Coming to the throne in 1846, Pius IX inherited the sovereignty of States which had long been in a condition of chronic disaffection. The state of things is described as follows by Monsignor Liverani, a learned but seemingly disappointed prelate, who wrote hoping to redeem the glory of the Papacy by the re-establishment of a Holy Roman Empire with an Italian head, after the example of that interval between the line of Charlemagne and that of Otho, when Guido of Spoleto, his brilliant son Lambert, and Berengarius wore the imperial title. "The people," says Liverani, "have spoken for forty years, groaning, agitating, shaking off the yoke by frequent revolutions, accompanied by crimes and continuous misfortunes, by slaughters, wars, bombardments, banishments, and desolations."[8]
Nevertheless, prelates from the north, coming to pay their homage to the new Pontiff, on reaching the last spurs of the Alps, might embrace in the glance of their mind all thence to Ætna, and say, Happy land! the throne of his Holiness in the centre, the faithful Bourbon on the south, the Hapsburg on the north, with Tuscany under a branch of the Hapsburgs, and Piedmont under the House of Savoy—what a spectacle of Catholic power! Holy land! not a heretic temple; not one teacher but in communion with Peter: blessed scene of Catholic unity!
A poor representative of the oft-extirpated Waldenses might say in silence—for such words durst not then disturb the Catholic unity of Italian air—You forget a few teachers in the valleys behind you, who never left the word of God to turn lords either of the earth or of the faith.
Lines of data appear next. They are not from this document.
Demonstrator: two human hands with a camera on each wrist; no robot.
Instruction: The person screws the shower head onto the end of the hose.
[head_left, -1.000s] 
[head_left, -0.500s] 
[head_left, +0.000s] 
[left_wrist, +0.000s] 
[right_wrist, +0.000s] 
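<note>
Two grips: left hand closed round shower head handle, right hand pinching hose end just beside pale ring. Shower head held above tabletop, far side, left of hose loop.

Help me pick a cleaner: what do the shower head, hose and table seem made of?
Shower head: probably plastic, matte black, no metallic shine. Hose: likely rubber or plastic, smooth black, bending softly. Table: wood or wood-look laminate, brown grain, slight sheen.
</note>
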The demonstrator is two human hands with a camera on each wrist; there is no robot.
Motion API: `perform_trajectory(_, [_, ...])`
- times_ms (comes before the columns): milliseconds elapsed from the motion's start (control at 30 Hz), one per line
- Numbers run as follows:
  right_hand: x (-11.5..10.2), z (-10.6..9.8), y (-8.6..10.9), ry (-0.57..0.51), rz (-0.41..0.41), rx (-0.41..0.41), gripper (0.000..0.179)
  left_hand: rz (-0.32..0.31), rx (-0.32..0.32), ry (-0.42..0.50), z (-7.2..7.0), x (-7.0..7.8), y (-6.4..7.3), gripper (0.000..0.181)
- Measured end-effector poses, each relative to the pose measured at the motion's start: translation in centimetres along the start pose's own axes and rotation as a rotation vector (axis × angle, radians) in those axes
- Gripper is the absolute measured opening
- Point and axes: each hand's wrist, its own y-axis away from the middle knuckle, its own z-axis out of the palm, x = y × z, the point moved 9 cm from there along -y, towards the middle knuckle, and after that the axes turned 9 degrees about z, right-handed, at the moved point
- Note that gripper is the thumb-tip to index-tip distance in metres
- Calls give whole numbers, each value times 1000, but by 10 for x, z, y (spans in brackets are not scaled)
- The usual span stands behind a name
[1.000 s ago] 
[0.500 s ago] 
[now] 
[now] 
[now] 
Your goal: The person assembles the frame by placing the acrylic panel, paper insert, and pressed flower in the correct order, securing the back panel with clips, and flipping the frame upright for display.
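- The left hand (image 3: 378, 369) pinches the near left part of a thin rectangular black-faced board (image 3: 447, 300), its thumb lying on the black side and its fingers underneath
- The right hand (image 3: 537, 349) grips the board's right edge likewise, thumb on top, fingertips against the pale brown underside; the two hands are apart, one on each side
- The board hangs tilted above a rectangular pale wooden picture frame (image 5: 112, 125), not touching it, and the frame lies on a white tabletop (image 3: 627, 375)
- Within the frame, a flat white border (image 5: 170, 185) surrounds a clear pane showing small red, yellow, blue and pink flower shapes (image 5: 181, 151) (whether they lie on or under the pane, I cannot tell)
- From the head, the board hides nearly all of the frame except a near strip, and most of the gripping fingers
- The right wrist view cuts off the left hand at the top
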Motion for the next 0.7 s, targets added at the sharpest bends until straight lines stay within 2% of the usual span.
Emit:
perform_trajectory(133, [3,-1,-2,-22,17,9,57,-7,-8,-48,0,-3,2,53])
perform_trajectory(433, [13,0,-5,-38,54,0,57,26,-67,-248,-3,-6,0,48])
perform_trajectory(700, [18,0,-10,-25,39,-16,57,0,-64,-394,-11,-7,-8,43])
Before you there is not a pulpit with the Bible, nor a man who ever drinks the cup of Christ, excepting priests alone; not a temple with God's commandments on its walls, but many a decalogue altered by the authority of a man who, making the law of God reformable, claims that his own shall be irreformable!
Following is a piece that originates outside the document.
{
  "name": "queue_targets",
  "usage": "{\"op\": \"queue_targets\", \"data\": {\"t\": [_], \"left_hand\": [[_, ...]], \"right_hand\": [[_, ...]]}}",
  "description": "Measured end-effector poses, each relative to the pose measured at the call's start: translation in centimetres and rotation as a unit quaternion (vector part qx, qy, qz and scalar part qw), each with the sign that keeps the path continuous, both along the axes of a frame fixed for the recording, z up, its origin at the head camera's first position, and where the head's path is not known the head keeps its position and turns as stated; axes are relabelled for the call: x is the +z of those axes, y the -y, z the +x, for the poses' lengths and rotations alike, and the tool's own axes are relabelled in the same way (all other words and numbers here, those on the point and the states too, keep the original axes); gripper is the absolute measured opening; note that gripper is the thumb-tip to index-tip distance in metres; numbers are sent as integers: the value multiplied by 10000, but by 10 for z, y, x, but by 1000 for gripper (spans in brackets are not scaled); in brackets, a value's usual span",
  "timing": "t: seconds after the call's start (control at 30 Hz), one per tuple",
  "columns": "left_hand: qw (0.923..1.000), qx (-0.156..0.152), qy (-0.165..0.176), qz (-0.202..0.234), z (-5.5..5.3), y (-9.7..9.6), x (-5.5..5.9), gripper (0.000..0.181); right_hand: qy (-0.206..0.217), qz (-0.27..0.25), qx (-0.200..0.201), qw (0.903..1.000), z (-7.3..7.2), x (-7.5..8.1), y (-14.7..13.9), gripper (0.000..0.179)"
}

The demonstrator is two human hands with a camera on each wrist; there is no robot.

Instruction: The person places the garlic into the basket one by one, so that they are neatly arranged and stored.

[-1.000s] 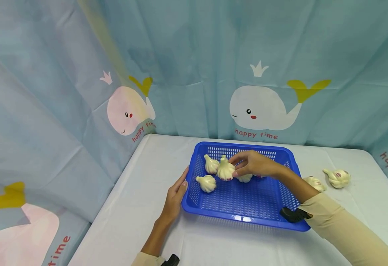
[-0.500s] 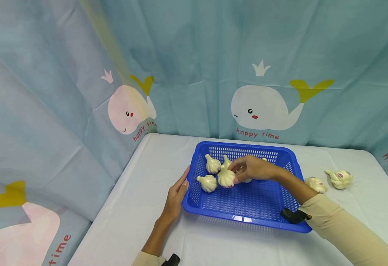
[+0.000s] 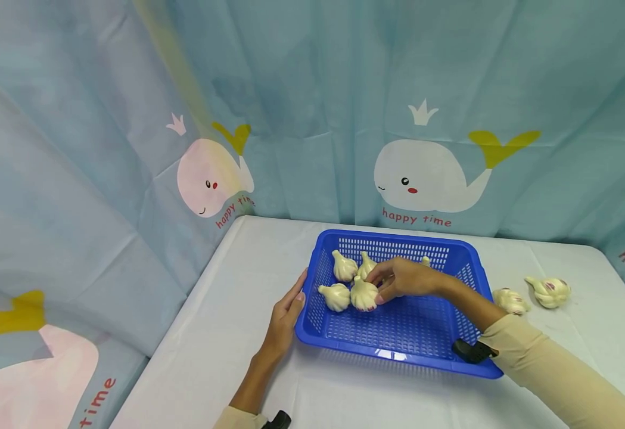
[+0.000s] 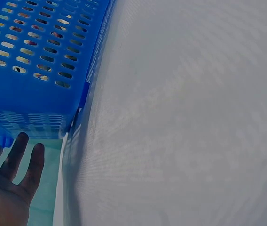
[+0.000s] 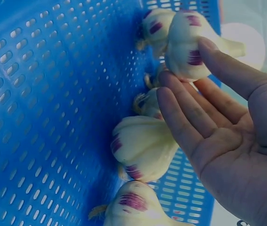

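Pinching a garlic bulb (image 3: 364, 295) between thumb and fingertips, my right hand (image 3: 404, 278) reaches across the right side of the basket (image 3: 355, 347). The bulb is inside the basket's left half, directly to the left of my right fingertips. Its long axis runs from a purple-marked base, turned toward the basket's near side, to a stem that points toward the far side in the head view. Whether the base touches the basket's floor I cannot tell.

My left hand (image 3: 282, 319) lies against the outside of the basket's left wall, its visible fingers extended and gripping no bulb. That wall stands between it and the bulb, so my right is the nearer hand.

The governing relation, as I judge it, is the bulb's place beside its neighbours. A left bulb (image 3: 336, 297) lies between it and the basket's left wall, stem toward that wall; two far bulbs (image 3: 344, 268) sit nearer the basket's far-left corner. Whether the bulb touches the left bulb I cannot say, so close do they appear. Outside the basket, beyond its right wall, lie two loose bulbs (image 3: 550, 292).
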State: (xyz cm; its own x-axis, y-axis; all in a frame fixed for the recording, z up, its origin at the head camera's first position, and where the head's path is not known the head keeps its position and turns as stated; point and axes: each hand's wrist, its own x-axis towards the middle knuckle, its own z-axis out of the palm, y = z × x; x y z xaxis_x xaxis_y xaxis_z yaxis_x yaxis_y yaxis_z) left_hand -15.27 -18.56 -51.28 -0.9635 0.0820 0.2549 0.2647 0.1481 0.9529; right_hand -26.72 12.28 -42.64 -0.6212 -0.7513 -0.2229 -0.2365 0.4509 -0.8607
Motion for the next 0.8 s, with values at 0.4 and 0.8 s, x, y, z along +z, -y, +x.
{"op": "queue_targets", "data": {"t": [0.4,0.8], "left_hand": [[10000,-11,-48,23,-1,0,0,51],[10000,-18,-9,-24,-1,0,0,51]], "right_hand": [[-20,82,272,9996,7,-1,5,43],[-289,261,253,9989,3,-10,5,40]]}}
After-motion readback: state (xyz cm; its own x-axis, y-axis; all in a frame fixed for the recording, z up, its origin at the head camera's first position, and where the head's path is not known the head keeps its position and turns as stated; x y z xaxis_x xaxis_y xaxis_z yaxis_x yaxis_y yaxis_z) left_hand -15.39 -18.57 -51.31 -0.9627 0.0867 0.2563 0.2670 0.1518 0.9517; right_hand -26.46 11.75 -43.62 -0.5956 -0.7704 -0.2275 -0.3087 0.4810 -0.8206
Beyond the limits of the Pope's temporal dominions soon arose commotions which spread over the principal seats of his spiritual power. In Switzerland the Jesuits provoked the war of the Sonderbund, and were foiled. Beyond the Atlantic a considerable portion of Mexico passed into the hands of the Protestant United States. Portugal was plagued with revolt. A famine thinned and dispersed the Roman Catholic population of Ireland. France drove away her good king. The Emperor of Austria was compelled to abdicate, and the empire was not saved from dismemberment without aid from Russia. The King of Bavaria also had to lay down his crown. The sovereigns of Tuscany and Naples were compelled to fly; as was, alas! the Pontiff himself. Spain and her Queen were seldom heard of, except for an insurrection or a scandal. Only two Roman Catholic countries were thriving—Belgium, with a Protestant king, and a constitution which the Church had solemnly and vehemently condemned; and Piedmont, which, worse than Hannibal, had opened the passes of the Alps to religious liberty.